__TASK STATEMENT__:
Nothing should appear in the answer except the lines below from the line containing "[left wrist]" through the line containing "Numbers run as", copied exactly, with pictures left out.

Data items

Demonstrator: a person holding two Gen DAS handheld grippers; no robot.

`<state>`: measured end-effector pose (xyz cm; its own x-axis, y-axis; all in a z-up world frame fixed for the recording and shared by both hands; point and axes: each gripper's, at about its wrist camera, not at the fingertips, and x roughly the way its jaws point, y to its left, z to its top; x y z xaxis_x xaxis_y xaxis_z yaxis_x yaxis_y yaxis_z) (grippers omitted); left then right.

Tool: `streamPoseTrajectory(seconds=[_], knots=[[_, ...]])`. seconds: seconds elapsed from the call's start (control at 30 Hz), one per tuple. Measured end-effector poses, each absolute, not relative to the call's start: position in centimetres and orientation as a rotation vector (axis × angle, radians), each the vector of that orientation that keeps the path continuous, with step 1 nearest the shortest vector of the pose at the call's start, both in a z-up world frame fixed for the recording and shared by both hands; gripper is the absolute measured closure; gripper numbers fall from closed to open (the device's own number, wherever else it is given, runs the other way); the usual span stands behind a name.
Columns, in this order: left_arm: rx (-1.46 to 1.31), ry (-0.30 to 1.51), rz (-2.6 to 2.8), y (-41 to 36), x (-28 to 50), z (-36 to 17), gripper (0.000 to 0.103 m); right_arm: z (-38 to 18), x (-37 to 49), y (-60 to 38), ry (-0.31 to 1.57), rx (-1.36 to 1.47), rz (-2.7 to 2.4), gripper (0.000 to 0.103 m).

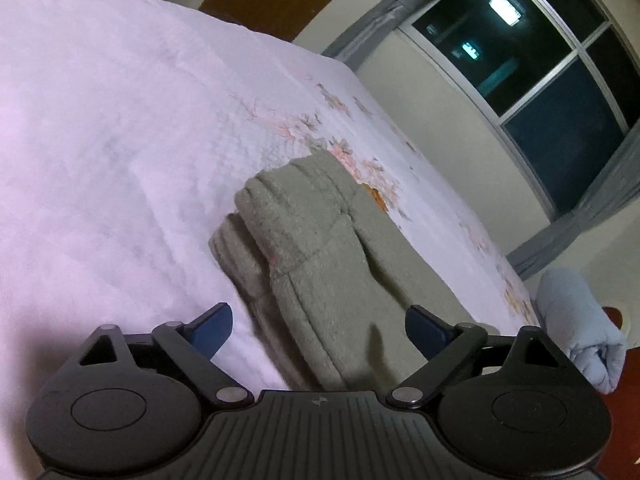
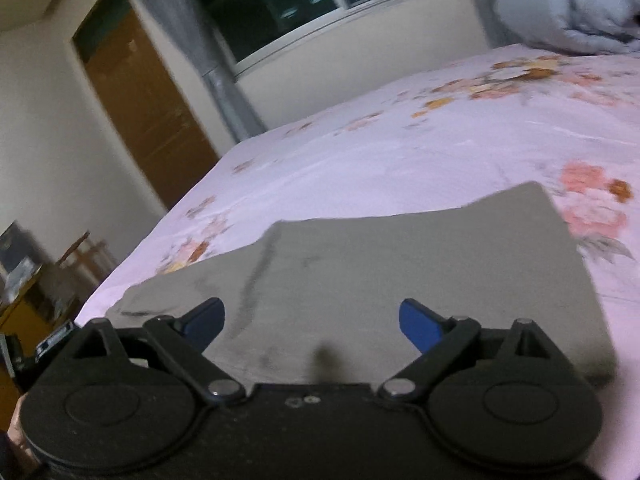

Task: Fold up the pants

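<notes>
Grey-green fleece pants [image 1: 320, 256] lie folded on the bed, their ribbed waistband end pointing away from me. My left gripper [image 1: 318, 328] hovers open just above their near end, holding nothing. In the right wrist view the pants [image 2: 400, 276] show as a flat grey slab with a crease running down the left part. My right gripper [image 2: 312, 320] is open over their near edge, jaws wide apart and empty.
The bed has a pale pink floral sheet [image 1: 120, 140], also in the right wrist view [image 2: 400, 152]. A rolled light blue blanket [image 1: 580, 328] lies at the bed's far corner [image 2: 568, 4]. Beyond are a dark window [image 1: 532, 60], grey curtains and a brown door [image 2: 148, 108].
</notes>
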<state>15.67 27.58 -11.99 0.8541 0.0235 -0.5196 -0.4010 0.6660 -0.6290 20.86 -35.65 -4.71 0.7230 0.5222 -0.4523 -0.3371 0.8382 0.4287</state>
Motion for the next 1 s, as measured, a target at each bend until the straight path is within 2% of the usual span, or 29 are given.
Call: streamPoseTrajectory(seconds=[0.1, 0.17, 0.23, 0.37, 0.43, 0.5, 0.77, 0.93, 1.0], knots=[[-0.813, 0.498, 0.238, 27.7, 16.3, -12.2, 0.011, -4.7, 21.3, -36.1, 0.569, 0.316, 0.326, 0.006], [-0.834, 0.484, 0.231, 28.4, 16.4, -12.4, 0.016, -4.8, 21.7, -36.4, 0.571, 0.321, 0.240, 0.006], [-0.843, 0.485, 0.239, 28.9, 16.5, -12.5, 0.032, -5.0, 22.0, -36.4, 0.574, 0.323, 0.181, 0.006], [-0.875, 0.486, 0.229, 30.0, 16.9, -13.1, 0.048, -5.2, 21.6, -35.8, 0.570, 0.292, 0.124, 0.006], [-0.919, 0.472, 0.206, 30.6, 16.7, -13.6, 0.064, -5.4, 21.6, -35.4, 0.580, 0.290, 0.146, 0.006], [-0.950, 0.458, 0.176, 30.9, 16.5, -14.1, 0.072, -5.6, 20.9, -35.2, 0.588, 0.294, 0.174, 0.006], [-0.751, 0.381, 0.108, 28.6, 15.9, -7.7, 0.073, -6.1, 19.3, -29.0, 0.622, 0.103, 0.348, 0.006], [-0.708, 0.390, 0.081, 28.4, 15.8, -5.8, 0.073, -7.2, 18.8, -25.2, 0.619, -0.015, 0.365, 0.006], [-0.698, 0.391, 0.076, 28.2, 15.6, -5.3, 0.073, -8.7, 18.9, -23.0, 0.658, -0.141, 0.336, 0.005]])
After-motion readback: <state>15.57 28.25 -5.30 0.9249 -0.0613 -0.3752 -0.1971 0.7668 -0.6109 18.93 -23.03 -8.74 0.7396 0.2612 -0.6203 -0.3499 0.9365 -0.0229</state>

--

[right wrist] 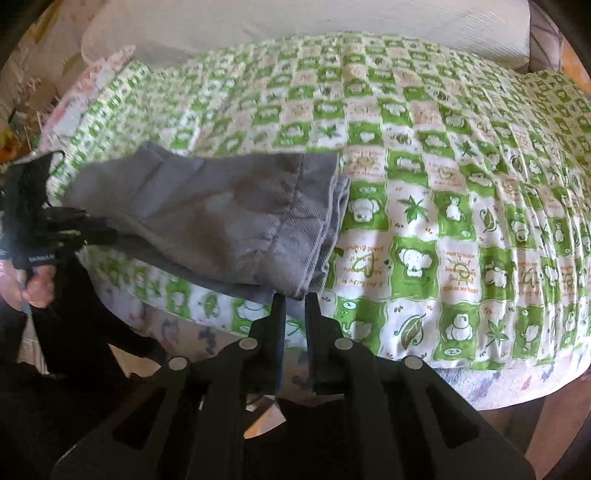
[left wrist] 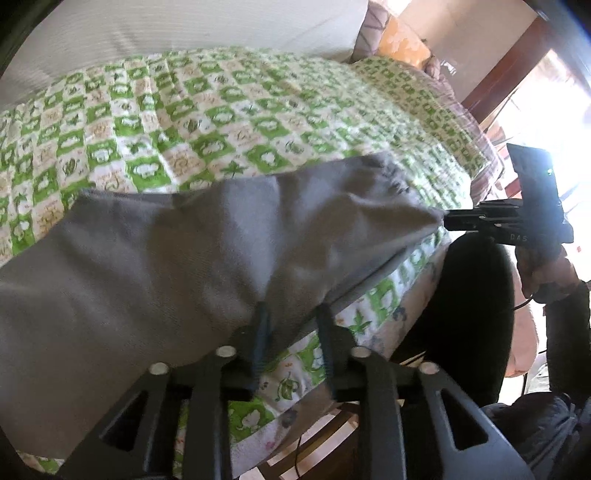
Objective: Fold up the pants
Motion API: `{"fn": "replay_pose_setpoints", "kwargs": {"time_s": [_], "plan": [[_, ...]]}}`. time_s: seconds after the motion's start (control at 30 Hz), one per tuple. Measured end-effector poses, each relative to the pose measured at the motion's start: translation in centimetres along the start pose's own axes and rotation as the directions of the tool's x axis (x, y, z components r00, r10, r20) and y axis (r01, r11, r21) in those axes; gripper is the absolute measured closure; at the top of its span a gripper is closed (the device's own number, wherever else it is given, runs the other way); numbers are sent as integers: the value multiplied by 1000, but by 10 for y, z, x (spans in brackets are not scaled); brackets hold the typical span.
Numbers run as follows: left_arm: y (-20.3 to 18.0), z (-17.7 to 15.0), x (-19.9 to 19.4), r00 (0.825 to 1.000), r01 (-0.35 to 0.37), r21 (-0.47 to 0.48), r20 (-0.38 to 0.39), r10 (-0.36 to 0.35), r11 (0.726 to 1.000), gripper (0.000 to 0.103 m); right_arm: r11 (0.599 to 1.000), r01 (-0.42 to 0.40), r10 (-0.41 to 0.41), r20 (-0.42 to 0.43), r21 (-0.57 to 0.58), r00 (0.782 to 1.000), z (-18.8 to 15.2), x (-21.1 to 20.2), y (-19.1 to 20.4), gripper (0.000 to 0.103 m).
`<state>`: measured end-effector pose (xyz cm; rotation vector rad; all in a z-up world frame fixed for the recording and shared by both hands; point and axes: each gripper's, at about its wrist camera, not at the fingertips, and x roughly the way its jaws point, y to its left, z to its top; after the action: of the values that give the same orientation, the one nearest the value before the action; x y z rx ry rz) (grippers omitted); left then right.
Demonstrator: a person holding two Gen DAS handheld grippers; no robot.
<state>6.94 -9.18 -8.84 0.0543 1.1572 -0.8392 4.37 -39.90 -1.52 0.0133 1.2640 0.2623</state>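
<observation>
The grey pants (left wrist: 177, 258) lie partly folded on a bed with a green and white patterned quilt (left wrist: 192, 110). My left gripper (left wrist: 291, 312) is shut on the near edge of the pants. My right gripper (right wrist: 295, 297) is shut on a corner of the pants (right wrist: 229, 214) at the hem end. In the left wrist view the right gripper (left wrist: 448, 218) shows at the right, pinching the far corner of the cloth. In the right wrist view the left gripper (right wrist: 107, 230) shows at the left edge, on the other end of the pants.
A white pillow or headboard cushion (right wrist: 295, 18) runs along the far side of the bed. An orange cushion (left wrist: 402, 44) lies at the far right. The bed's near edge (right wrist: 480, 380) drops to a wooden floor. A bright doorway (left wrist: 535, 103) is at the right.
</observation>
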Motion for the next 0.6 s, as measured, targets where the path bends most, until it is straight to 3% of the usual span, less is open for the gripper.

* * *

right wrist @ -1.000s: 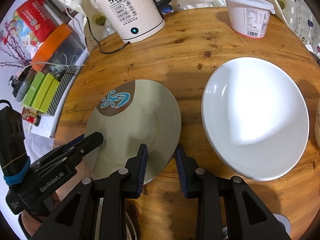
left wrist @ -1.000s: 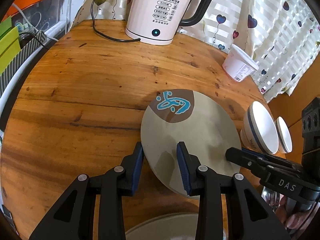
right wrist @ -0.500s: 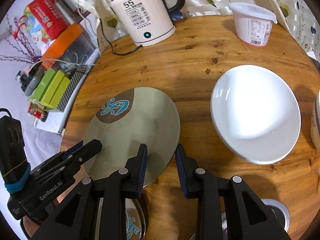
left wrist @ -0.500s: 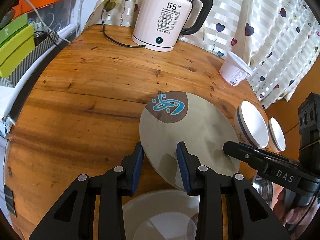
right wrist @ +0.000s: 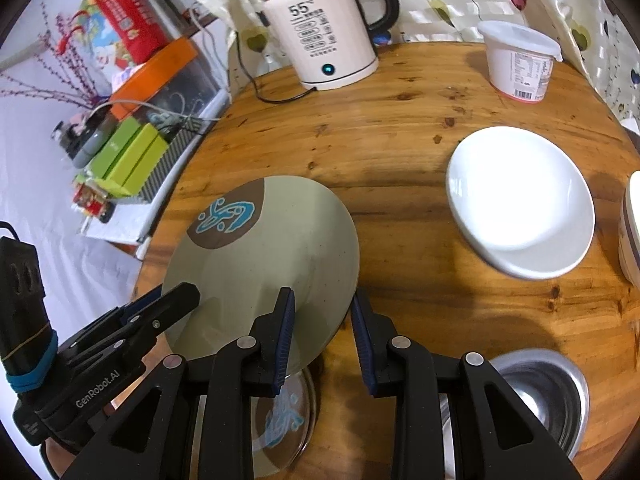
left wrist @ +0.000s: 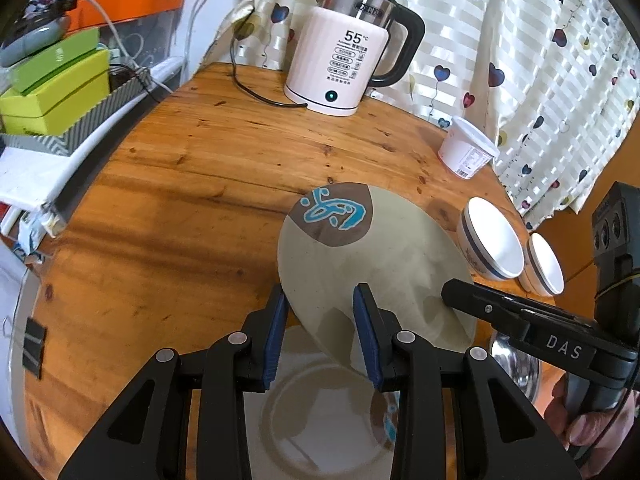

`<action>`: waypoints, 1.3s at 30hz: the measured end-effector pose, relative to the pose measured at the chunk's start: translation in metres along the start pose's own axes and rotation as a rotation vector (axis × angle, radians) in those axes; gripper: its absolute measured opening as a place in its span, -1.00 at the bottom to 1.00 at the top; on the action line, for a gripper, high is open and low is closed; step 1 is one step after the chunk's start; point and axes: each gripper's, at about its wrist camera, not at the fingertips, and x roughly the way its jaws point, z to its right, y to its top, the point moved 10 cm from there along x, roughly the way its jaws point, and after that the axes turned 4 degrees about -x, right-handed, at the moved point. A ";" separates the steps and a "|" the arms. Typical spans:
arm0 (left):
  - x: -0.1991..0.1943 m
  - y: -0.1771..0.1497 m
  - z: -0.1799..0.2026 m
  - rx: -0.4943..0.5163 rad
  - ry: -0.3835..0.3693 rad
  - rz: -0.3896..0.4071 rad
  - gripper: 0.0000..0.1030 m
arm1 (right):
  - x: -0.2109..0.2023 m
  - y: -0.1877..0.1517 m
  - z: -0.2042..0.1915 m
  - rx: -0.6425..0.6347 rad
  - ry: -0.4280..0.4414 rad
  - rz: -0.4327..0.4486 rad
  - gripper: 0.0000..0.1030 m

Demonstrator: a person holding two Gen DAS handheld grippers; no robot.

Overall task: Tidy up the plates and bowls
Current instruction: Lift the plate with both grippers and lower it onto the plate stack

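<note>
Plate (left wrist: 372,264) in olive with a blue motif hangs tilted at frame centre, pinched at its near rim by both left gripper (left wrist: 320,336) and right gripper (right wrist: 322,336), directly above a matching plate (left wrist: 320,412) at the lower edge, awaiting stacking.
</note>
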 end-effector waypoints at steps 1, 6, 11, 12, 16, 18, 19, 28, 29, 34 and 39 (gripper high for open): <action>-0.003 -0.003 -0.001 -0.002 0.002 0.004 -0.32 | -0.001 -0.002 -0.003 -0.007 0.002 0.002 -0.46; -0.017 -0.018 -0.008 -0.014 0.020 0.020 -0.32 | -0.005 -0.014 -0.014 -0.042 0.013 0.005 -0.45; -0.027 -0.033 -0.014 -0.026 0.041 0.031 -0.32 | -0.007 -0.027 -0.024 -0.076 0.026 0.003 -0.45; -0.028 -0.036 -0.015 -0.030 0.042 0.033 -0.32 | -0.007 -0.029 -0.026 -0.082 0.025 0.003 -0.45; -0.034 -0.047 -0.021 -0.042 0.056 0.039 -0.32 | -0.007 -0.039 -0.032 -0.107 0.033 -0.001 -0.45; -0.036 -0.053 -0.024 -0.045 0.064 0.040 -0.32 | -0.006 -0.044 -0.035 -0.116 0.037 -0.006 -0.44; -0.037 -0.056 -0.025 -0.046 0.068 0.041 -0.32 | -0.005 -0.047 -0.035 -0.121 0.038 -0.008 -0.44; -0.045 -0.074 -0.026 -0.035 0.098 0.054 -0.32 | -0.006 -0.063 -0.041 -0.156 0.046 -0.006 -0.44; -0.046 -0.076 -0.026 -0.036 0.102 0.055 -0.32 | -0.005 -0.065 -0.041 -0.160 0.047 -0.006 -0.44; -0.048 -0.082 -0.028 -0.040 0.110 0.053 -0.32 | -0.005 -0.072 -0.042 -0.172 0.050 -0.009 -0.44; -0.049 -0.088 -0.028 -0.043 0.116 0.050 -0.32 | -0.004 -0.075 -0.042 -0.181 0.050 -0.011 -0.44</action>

__ANSWER AREA__:
[left wrist] 
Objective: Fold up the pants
Motion API: `{"fn": "replay_pose_setpoints", "kwargs": {"time_s": [_], "plan": [[_, ...]]}}`. time_s: seconds after the motion's start (control at 30 Hz), one per tuple. Measured end-effector poses, each relative to the pose measured at the motion's start: translation in centimetres along the start pose's own axes and rotation as the directions of the tool's x axis (x, y, z components r00, r10, r20) and y axis (r01, r11, r21) in those axes; gripper is the absolute measured closure; at the top of its span a gripper is closed (the device's own number, wherever else it is given, runs the other way); numbers are sent as integers: the value multiplied by 1000, but by 10 for y, z, x (spans in brackets are not scaled); brackets hold the typical span.
Numbers run as follows: left_arm: y (-20.3 to 18.0), z (-17.7 to 15.0), x (-19.9 to 19.4), r00 (0.825 to 1.000), r01 (-0.35 to 0.37), r21 (-0.47 to 0.48), r20 (-0.38 to 0.39), r10 (-0.36 to 0.35), r11 (0.726 to 1.000), gripper (0.000 to 0.103 m); right_arm: r11 (0.599 to 1.000), r01 (-0.42 to 0.40), r10 (-0.41 to 0.41), r20 (-0.42 to 0.43), r21 (-0.57 to 0.58), r00 (0.782 to 1.000), z (-18.8 to 15.2), x (-21.1 to 20.2), y (-19.1 to 20.4), gripper (0.000 to 0.103 m).

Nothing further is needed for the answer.